**PROBLEM**
In the data below, the answer is the run of lines from the line containing "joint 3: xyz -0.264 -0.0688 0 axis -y" through the line containing "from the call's", both included; print it exactly and nothing else.

Records contained in a dataset:
++++
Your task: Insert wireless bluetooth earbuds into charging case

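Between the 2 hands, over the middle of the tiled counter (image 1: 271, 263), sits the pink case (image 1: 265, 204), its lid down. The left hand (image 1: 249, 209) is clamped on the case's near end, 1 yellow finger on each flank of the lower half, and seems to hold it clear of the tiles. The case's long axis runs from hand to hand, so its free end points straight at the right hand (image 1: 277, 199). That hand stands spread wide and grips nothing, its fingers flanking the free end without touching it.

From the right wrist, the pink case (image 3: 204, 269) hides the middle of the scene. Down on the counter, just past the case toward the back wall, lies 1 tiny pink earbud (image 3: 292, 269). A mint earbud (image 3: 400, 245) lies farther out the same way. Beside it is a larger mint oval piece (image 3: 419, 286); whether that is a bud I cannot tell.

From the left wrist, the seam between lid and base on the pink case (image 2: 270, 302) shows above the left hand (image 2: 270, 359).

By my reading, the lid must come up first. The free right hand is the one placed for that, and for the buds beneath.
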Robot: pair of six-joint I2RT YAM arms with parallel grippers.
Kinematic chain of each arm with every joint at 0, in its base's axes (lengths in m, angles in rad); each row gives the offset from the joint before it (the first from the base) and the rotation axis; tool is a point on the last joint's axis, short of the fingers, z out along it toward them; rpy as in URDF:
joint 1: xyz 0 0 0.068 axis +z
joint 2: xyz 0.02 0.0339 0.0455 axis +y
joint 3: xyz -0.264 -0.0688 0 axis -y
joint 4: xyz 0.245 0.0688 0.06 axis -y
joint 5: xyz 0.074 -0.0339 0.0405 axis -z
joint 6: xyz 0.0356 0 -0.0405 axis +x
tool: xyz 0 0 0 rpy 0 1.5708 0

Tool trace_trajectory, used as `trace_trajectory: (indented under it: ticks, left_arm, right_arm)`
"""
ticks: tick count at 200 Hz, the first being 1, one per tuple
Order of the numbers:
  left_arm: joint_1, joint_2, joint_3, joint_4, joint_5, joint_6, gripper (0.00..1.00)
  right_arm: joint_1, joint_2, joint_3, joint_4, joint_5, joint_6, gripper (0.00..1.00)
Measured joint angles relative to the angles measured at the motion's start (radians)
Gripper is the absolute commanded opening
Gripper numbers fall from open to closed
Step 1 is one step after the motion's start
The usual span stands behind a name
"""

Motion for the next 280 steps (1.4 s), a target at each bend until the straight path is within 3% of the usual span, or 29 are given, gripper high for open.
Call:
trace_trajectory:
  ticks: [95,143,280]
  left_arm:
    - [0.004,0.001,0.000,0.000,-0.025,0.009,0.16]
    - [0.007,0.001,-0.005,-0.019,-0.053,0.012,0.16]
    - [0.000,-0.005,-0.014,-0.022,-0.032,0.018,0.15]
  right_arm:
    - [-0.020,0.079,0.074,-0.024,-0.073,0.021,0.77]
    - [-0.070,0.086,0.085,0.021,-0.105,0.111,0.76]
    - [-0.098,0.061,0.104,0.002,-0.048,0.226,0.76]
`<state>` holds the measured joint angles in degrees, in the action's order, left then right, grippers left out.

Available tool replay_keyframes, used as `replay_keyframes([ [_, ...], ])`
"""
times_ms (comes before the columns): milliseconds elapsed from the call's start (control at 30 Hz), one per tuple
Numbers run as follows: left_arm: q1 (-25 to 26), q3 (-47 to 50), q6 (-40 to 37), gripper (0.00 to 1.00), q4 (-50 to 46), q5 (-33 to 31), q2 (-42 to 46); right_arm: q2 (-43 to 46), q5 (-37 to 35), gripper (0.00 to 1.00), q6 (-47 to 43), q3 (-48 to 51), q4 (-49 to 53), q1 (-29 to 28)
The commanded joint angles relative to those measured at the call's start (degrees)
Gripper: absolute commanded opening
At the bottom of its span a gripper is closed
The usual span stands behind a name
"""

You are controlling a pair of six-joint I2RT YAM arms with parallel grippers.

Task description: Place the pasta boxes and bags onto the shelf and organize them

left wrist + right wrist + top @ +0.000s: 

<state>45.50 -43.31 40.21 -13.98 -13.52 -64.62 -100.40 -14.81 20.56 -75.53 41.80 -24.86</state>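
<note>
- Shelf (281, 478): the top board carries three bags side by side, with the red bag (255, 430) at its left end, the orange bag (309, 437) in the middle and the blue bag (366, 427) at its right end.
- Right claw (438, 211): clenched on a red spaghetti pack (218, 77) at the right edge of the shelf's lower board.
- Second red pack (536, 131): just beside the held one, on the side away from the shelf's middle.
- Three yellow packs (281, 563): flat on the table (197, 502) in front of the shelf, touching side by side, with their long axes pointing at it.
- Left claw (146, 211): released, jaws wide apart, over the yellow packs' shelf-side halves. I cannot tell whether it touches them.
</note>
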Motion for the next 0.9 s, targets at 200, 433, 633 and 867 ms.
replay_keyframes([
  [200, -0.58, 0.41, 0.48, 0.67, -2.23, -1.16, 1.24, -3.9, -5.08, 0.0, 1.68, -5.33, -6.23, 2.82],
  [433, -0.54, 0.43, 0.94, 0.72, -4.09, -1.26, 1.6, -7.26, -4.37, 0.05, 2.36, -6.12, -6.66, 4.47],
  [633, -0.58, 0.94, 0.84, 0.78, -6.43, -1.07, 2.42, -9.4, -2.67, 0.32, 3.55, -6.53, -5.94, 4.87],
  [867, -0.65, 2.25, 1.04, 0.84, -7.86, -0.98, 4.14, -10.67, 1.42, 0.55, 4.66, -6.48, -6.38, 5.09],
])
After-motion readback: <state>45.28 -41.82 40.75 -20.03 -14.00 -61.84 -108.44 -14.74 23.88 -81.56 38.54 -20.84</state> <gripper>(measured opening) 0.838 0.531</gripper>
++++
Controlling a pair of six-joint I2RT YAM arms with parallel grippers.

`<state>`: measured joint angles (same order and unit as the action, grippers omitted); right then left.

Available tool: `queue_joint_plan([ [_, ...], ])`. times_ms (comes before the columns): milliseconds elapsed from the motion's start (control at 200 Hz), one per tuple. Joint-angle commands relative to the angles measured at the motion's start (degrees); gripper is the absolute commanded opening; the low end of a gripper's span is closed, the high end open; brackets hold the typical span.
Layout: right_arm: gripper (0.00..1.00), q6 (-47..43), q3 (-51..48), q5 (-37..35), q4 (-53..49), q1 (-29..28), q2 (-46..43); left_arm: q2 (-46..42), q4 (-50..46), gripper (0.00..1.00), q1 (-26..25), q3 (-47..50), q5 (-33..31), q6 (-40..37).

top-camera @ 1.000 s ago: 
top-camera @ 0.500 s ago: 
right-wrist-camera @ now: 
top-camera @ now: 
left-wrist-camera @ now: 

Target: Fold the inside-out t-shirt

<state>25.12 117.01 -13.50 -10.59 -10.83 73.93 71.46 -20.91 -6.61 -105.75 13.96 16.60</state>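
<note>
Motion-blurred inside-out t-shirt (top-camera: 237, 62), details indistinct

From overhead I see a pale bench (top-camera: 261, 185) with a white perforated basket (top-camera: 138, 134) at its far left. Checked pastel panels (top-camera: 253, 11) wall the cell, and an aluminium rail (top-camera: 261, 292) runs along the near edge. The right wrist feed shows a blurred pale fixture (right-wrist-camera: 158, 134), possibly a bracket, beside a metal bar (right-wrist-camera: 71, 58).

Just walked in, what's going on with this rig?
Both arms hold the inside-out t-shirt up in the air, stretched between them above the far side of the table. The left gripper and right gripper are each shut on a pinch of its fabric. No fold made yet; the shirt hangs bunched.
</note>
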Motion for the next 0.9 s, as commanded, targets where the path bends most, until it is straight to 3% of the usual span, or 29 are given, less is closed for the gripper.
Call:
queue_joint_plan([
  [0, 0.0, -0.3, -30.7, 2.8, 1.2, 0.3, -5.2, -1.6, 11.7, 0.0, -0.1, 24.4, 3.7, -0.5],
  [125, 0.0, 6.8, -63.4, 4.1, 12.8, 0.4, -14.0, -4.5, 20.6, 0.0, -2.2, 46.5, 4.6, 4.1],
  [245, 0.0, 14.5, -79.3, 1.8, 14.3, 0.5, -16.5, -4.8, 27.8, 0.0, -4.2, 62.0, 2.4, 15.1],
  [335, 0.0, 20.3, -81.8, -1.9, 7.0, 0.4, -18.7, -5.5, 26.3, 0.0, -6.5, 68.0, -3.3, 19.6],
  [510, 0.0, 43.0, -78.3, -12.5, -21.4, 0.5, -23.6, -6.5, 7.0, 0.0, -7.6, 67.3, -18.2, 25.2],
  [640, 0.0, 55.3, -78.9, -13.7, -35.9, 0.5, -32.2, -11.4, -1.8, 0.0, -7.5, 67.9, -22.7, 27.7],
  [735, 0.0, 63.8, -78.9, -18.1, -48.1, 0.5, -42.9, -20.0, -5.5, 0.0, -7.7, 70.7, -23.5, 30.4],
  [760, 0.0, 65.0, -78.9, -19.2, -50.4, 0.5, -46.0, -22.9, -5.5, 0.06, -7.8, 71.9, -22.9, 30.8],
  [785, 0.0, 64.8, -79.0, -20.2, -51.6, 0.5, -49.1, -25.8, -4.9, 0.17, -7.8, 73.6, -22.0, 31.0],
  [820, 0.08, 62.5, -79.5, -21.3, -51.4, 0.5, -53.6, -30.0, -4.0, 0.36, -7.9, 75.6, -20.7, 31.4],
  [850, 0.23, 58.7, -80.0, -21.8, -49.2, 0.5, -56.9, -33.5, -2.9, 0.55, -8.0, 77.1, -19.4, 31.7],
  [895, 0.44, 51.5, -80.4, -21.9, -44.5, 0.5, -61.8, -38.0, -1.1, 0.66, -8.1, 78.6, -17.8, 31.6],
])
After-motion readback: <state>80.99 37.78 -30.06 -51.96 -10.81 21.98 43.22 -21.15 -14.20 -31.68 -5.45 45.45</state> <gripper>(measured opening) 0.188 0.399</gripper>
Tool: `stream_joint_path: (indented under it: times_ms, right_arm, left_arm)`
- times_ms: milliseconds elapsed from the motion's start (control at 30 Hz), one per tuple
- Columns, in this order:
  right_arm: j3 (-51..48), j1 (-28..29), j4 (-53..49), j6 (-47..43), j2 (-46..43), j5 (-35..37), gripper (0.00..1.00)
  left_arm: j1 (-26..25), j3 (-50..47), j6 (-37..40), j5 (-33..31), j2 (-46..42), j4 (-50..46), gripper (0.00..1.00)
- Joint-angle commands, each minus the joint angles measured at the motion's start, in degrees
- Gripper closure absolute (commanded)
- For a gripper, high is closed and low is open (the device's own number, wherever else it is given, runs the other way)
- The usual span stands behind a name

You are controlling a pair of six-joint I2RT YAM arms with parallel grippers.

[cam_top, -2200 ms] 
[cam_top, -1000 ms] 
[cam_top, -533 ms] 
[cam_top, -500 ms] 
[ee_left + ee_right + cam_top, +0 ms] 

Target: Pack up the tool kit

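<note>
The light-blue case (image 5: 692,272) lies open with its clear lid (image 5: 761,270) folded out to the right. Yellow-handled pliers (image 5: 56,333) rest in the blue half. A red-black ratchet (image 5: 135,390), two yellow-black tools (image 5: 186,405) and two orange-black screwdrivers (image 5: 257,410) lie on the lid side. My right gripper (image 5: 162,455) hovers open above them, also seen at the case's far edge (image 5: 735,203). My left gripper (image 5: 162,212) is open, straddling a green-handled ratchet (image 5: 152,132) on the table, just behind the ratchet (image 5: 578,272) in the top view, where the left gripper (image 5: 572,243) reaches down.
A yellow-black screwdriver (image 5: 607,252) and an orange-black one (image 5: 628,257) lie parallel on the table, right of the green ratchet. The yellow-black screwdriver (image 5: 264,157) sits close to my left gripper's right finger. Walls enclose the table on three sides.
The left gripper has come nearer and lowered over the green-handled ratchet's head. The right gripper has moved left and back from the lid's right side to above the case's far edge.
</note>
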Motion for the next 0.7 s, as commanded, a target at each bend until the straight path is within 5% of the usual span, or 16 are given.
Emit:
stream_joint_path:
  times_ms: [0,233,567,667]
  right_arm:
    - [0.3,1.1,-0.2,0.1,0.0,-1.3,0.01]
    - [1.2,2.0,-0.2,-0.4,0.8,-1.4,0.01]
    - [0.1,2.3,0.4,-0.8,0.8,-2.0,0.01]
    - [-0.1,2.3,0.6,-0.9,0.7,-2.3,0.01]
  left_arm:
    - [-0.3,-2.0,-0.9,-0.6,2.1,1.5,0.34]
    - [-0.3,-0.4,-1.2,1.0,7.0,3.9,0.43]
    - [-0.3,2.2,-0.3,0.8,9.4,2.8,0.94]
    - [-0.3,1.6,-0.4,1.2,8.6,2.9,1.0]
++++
**WRITTEN RESPONSE**
joint 3: xyz -0.264 -0.0688 0 axis -y
joint 4: xyz 0.245 0.0688 0.06 axis -y
joint 5: xyz 0.074 -0.0339 0.0405 axis -z
joint 6: xyz 0.0356 0 -0.0405 axis +x
tool: xyz 0 0 0 rpy 0 1.5708 0

Tool trace_trajectory, used as `trace_trajectory: (indented under it: ticks, left_arm, right_arm)`
"""
ticks: tick count at 200 Hz, the first being 1, one per tuple
Order of the numbers:
  left_arm: joint_1, joint_2, joint_3, joint_4, joint_5, joint_6, gripper (0.00..1.00)
  right_arm: joint_1, joint_2, joint_3, joint_4, joint_5, joint_6, gripper (0.00..1.00)
Measured joint angles relative to the angles measured at the motion's start (radians)
Gripper is the absolute commanded opening
Gripper numbers fall from open to closed
Step 1 is one step after the motion's start
The usual span stands behind a name
"""

Motion for the next 280 steps (1.4 s), a target at each bend until the straight path is within 3% of the usual span, or 29 are given, gripper high for open.
Call:
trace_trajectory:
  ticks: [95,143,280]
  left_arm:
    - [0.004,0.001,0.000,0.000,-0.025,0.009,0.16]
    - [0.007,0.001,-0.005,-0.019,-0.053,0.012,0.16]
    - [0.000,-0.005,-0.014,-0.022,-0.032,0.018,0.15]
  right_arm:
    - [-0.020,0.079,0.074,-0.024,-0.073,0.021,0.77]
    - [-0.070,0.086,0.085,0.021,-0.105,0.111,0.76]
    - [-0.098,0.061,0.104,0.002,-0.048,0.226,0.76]
`<state>` holds the measured joint angles in degrees, in the action's order, left then right, grippers left out.

Available tool replay_keyframes, used as `replay_keyframes([ [_, ...], ])`
"""
times_ms (comes before the columns): milliseconds elapsed from the call's start (control at 30 Hz), one per tuple

The exercise requires no further answer.